2. JSONL is the correct format for gigabyte-scale streaming.
A monolithic JSON array containing 6,000,000 Wikipedia articles is a single syntactic structure. Parsing it requires holding the entire file in memory simultaneously — the JSON parser cannot produce its first result until it has consumed the final ]. A JSONL file containing the same 6,000,000 articles as one JSON object per line is a sequence of independent records. The streaming parser produces one Dict per read_line_to_string/2 call, processes it, asserts or discards it, and advances to the next line. At any instant, exactly one article's Dict is live on the heap. The memory profile is O(1) in file size — identical to the lazy-list streaming model from Chapter 11, but for structured JSON rather than syslog text.
3. setup_call_cleanup/3 is the only acceptable stream lifecycle primitive.

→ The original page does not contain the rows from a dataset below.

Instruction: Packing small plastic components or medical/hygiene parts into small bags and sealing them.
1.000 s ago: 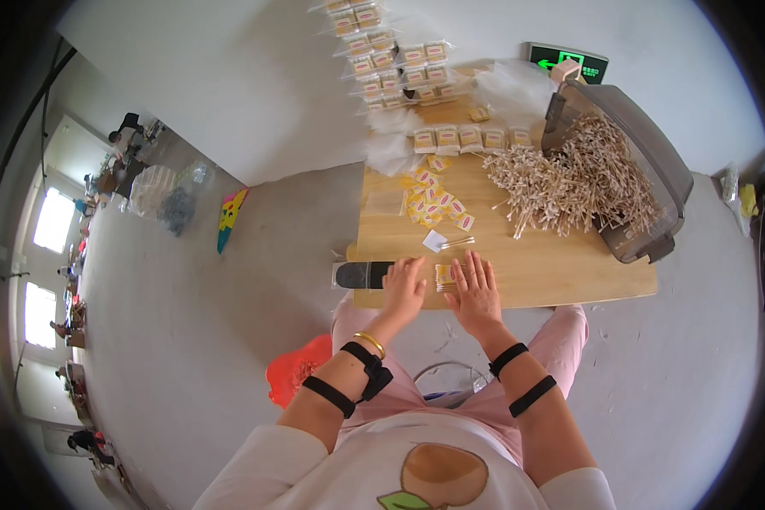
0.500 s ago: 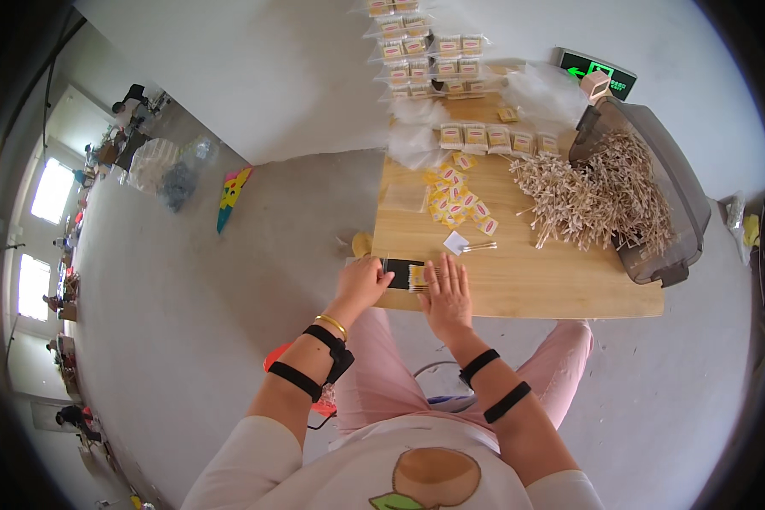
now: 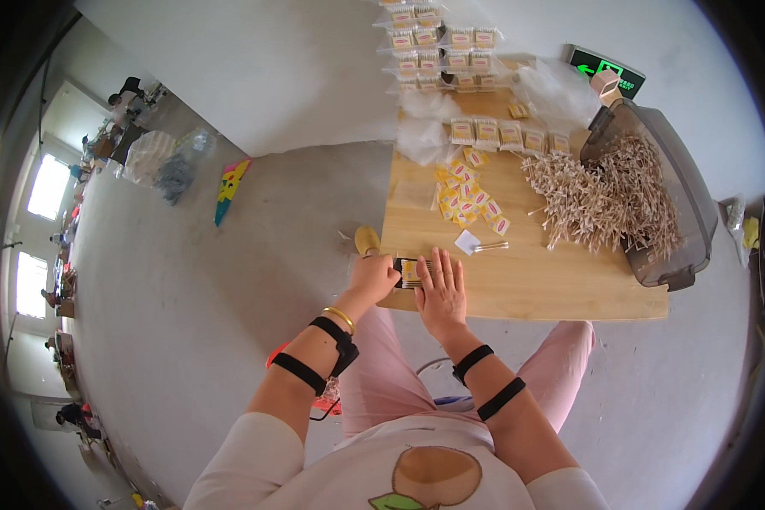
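Wooden tabletop [image 3: 535, 293], beneath the fingers. Left hand [image 3: 374, 280]: fingers curled closed, contents hidden. Right hand [image 3: 441, 297]: fingers flat, extended. Black strip [image 3: 399, 264]: beside left fingers, now showing less. Cotton-swab pack [image 3: 410, 272]: against right fingers, now nearer left ones; apparently advanced along the strip.
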Available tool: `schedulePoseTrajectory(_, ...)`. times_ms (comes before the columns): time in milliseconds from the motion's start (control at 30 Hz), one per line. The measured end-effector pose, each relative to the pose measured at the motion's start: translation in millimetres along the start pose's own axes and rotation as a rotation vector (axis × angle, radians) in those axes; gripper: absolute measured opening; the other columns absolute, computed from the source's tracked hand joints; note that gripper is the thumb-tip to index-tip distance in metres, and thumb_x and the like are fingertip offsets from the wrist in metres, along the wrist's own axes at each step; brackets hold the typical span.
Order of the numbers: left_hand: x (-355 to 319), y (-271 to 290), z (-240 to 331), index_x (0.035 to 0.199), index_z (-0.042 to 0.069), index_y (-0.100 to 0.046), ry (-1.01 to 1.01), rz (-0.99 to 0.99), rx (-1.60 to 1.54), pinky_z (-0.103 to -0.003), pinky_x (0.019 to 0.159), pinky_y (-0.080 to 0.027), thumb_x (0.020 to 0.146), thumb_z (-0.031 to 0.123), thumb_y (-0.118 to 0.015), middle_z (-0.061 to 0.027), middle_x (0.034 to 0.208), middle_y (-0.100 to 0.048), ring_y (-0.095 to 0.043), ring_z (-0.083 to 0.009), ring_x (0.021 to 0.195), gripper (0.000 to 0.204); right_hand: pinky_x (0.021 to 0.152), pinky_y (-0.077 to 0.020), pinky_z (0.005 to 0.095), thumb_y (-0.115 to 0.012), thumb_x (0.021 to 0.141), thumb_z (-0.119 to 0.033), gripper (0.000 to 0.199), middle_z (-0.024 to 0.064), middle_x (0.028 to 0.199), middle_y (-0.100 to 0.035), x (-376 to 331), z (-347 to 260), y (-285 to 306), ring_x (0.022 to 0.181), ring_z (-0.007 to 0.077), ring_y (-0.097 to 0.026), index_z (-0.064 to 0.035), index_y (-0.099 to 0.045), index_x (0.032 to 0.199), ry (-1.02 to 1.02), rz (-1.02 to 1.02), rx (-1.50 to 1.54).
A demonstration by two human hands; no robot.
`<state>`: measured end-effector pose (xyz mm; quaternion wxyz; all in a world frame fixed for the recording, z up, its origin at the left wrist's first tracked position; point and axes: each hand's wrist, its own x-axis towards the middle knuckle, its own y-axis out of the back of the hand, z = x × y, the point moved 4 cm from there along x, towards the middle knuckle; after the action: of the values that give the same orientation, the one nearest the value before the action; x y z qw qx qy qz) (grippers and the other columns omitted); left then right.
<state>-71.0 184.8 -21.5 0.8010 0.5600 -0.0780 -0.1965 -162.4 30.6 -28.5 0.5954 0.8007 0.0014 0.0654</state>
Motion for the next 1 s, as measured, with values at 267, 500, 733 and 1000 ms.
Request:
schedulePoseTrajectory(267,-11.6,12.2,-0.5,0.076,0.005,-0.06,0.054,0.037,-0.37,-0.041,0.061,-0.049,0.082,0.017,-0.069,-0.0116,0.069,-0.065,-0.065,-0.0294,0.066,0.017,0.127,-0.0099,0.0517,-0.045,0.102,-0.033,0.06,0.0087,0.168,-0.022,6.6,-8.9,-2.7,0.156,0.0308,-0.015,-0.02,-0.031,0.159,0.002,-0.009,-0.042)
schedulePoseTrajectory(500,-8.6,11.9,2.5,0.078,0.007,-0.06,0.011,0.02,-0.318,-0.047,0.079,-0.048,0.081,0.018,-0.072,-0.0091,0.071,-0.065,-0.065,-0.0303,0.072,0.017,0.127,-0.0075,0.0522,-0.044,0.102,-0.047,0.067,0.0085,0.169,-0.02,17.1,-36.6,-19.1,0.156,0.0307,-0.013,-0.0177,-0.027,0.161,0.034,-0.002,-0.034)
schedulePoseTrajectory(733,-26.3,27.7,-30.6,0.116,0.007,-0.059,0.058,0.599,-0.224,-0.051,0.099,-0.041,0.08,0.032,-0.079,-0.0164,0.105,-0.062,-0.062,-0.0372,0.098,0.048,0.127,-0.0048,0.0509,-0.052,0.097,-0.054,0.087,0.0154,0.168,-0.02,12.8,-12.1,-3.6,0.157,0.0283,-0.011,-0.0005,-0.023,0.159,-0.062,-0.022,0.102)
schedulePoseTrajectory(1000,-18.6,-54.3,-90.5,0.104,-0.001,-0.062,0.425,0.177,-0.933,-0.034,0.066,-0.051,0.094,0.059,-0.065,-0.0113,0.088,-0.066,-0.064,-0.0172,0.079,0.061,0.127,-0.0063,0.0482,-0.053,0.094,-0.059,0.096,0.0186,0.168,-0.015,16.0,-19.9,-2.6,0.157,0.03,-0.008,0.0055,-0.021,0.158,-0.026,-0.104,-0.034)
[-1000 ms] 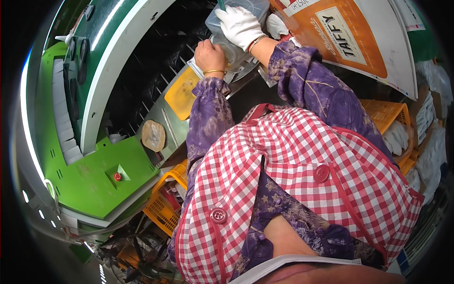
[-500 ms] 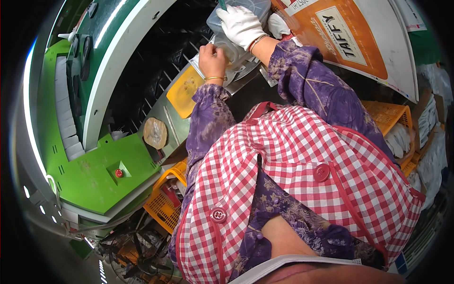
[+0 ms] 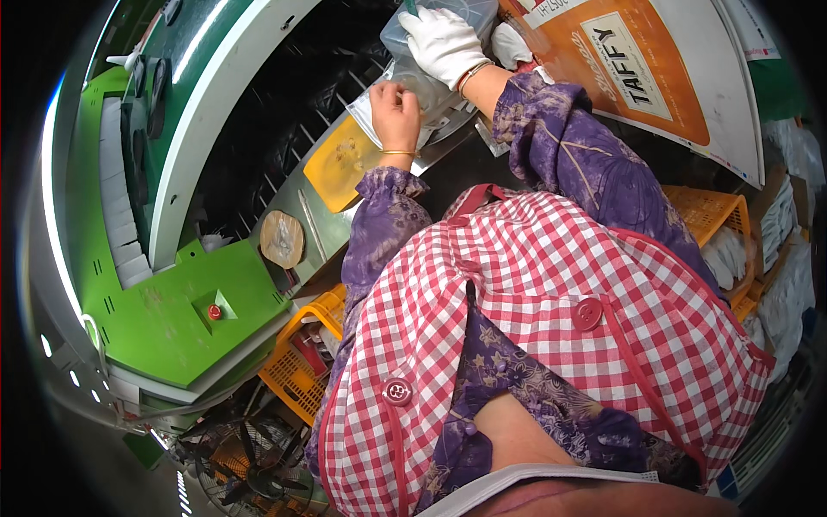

A gigabyte-scale file operation that opens a stream and closes it in the same predicate body, connected by catch/3, does not guarantee stream closure on unexpected engine aborts, resource limit exceptions, or signals delivered between the catch handler returning and the cleanup code executing. setup_call_cleanup(Setup, Goal, Cleanup) is a WAM-level primitive — Cleanup is registered with the engine at the C layer when Setup succeeds, and is called unconditionally when Goal exits, fails, throws, or is interrupted by a signal. File descriptors do not leak under any termination condition the WAM can observe.
4. Selective assertion is the filter, not the database.
A 50GB Wikipedia dump contains articles on medieval French poetry, the filmography of actors born in 1963, and the taxonomy of beetles. None of this belongs in an infrastructure Knowledge Graph. Asserting it all would exhaust the WAM's heap in under an hour of processing and consume hundreds of gigabytes of memory. The ingestion pipeline is a filter: it reads every record, checks the article's topic tags against an infrastructure whitelist (linux, zfs, proxmox, networking, storage, security, cryptography, bsd, kubernetes, openssl), and asserts a structured tutorial_fact/3 fact only for matching records. Non-matching records are discarded immediately — no heap allocation beyond the single Dict that was parsed and rejected.
5. WAM JIT indexing makes the first argument of a fact the hash key.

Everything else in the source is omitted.